### [TASK PROMPT]
The answer must be a single number: the count of lines in the data below that hold the word "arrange".

### [DATASET CONTENT]
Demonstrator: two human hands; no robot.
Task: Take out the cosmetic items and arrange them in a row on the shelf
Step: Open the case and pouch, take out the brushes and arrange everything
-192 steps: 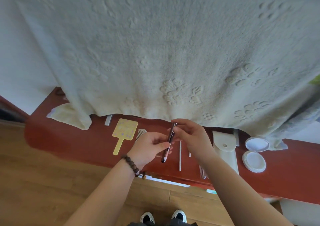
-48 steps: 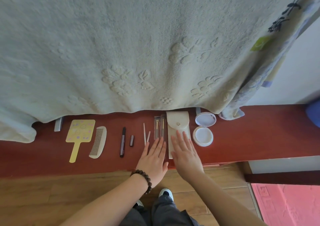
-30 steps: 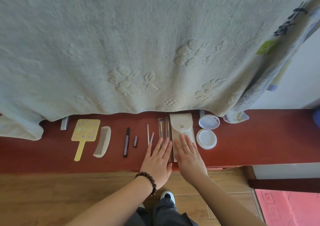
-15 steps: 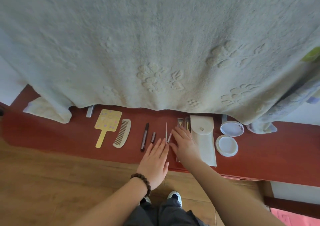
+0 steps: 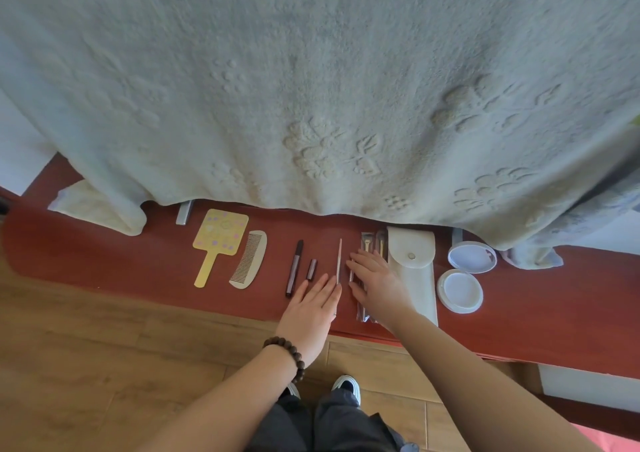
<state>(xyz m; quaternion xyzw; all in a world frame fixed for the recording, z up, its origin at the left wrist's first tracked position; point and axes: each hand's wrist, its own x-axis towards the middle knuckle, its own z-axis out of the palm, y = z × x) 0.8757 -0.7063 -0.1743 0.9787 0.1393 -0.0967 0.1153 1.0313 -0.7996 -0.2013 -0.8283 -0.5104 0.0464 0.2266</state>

### [RESPONSE TO THIS TASK]
2